— Your task —
Go through the data below line by line and report how many lines contain "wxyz", giving only that figure.

Collected data:
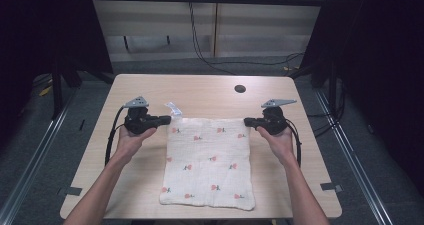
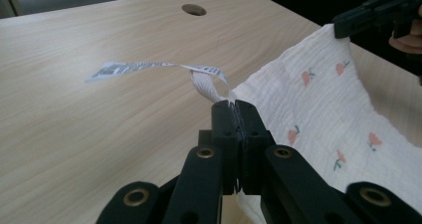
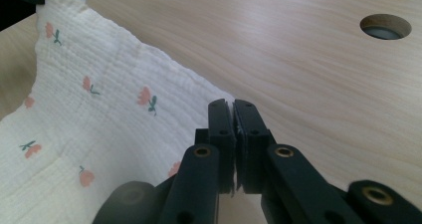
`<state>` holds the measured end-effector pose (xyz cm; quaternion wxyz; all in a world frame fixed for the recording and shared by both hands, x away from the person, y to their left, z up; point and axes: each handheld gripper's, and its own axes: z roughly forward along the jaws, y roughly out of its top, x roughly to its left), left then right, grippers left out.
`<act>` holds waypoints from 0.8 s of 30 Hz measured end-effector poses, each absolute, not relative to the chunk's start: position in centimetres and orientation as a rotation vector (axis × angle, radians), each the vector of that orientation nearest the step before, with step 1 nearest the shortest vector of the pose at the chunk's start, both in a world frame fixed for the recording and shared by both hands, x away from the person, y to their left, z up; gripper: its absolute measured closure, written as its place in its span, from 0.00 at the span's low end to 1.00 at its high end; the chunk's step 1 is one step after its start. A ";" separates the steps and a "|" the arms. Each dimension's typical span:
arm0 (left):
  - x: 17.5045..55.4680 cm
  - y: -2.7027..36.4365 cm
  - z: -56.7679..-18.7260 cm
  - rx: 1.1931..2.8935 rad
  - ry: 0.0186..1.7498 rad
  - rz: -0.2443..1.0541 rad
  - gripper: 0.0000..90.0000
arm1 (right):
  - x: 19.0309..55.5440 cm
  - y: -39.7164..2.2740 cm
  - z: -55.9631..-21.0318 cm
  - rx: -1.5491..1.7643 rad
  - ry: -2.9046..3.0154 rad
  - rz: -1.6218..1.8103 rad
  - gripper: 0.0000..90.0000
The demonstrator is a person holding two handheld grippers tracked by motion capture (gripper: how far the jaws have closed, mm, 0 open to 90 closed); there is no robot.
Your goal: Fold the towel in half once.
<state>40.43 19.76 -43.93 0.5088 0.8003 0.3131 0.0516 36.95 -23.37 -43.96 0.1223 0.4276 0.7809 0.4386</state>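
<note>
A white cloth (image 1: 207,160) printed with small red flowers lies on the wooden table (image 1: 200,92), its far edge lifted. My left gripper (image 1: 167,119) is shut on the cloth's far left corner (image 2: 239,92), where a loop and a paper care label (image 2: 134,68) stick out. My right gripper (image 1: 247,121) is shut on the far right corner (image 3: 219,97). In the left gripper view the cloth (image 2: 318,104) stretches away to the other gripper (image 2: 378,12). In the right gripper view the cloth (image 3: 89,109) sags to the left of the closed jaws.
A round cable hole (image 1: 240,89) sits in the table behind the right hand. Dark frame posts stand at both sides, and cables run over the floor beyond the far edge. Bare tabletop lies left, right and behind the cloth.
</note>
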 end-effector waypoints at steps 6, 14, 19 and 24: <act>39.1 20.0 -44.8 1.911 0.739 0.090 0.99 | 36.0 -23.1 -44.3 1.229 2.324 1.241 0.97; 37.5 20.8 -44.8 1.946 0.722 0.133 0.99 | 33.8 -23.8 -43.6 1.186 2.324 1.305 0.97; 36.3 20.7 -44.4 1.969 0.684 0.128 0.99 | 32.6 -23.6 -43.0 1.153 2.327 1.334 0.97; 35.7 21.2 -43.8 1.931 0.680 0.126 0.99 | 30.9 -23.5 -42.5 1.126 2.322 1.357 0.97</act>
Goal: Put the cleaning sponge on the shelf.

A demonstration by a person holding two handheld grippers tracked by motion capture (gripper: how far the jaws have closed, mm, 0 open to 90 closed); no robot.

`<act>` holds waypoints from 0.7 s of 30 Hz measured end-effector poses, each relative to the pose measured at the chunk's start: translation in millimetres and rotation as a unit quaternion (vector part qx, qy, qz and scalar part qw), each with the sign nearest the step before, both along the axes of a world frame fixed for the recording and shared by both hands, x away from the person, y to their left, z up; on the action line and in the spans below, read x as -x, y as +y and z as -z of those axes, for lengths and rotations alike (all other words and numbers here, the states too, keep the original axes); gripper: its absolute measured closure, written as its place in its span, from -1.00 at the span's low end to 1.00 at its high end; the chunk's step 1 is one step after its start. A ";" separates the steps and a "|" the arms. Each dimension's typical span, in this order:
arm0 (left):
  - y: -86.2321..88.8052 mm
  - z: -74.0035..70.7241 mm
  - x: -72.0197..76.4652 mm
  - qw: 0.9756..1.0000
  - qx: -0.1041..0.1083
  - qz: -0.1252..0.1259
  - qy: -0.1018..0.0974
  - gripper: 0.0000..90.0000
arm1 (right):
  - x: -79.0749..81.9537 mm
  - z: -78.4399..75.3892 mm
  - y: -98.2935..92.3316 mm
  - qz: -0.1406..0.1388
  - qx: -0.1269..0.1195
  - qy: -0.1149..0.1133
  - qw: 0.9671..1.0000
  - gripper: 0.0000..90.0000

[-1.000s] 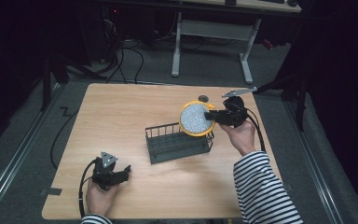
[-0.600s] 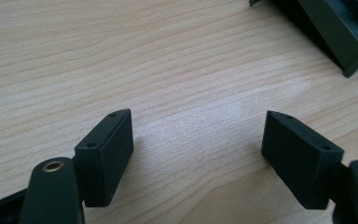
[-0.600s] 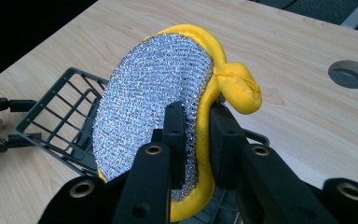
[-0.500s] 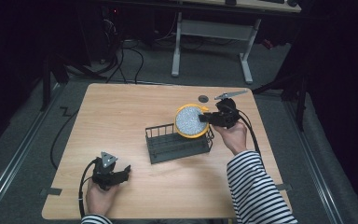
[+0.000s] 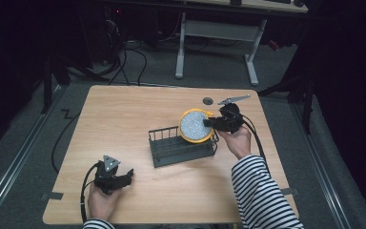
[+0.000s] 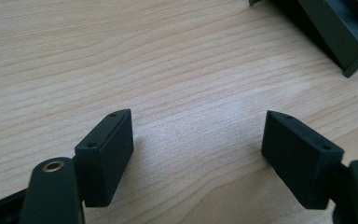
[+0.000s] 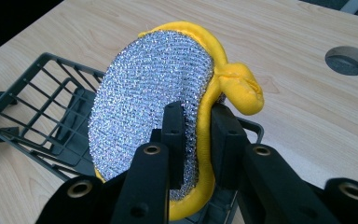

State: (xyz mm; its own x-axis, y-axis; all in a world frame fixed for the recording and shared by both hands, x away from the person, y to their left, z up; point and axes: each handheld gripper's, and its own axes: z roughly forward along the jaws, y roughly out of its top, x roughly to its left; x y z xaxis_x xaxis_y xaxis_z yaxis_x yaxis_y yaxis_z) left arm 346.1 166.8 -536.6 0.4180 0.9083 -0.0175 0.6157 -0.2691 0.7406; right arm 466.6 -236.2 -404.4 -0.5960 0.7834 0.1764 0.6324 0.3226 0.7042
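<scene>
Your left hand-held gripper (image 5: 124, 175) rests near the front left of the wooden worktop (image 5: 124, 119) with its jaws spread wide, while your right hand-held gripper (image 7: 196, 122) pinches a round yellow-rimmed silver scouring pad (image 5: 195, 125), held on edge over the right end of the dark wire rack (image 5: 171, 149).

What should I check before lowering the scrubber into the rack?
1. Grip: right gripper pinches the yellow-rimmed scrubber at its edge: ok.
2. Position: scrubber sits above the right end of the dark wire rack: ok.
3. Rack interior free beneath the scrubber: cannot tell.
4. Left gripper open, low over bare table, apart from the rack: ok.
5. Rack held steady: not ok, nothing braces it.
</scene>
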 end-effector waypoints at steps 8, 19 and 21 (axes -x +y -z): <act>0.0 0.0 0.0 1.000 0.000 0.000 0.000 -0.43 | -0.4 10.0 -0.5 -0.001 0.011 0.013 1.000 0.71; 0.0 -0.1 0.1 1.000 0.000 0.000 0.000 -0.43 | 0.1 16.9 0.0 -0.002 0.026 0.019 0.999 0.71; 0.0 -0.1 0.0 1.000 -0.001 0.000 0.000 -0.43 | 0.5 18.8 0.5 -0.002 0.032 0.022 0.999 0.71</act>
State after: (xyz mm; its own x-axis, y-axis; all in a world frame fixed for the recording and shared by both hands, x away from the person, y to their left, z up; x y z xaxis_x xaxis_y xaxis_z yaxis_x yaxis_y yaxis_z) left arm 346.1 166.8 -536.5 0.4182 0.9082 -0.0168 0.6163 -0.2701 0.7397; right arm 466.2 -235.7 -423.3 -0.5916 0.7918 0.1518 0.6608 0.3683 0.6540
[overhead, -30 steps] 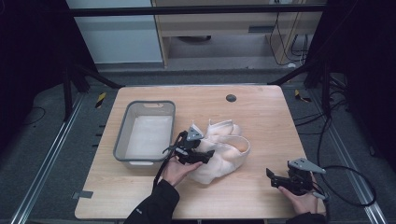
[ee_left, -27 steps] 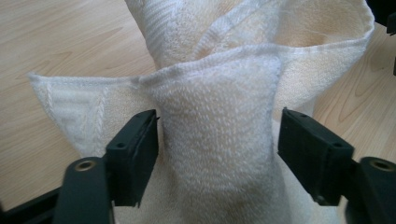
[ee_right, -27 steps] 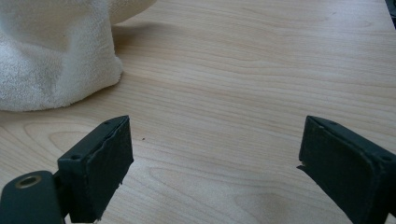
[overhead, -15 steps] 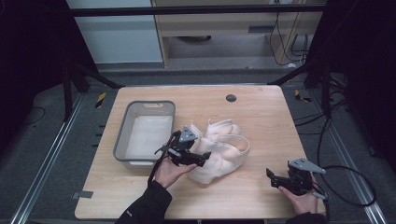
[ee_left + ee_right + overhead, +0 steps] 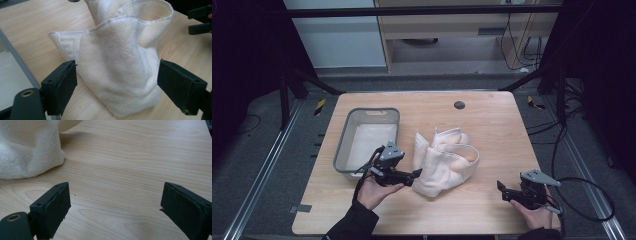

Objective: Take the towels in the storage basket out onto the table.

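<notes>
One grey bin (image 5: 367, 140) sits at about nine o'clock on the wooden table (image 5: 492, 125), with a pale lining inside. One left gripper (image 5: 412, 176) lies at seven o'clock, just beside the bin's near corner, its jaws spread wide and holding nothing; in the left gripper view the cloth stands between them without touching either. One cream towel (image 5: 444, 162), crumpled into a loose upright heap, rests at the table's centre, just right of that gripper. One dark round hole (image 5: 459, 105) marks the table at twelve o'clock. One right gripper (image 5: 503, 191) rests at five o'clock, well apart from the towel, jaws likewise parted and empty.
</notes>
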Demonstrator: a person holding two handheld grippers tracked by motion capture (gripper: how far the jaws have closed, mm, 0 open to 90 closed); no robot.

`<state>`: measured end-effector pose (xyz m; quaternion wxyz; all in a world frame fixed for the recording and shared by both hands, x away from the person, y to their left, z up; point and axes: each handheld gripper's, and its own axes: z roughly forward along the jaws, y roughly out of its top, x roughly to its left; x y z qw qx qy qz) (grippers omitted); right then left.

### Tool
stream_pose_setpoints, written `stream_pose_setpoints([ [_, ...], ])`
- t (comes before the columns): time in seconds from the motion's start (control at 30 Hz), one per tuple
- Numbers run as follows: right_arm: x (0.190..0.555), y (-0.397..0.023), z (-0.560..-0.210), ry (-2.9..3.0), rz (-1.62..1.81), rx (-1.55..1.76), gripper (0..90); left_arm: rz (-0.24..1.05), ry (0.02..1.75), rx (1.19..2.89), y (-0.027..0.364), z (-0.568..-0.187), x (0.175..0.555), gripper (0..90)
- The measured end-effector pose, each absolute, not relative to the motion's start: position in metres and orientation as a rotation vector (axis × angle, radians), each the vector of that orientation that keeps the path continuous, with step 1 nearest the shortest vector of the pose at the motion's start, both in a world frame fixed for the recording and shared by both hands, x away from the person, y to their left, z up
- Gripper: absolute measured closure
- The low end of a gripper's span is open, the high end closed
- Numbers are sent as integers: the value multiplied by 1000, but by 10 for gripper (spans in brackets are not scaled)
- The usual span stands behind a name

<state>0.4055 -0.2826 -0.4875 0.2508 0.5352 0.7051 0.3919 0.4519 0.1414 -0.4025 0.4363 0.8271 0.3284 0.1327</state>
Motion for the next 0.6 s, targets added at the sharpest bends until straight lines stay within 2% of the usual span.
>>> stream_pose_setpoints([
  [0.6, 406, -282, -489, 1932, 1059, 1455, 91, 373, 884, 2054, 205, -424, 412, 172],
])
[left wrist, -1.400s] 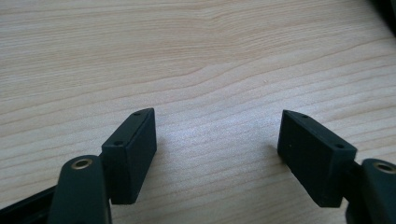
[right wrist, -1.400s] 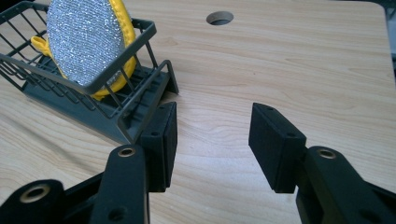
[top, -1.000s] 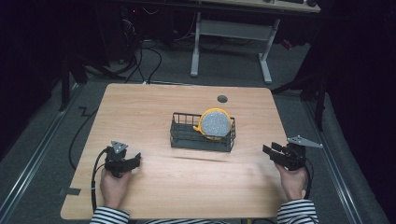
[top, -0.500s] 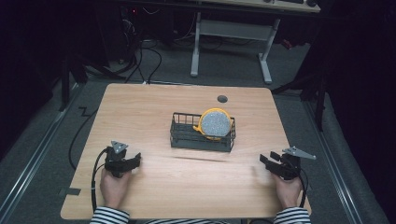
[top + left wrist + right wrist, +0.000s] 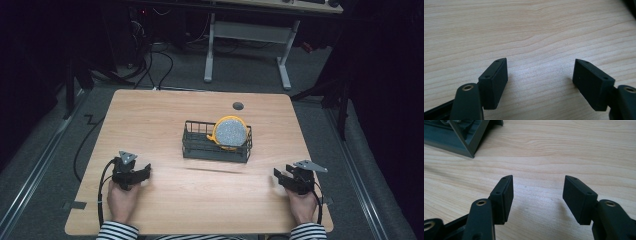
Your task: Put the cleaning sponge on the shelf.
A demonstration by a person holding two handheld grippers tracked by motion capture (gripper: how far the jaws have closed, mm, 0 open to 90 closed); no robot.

— Answer space —
2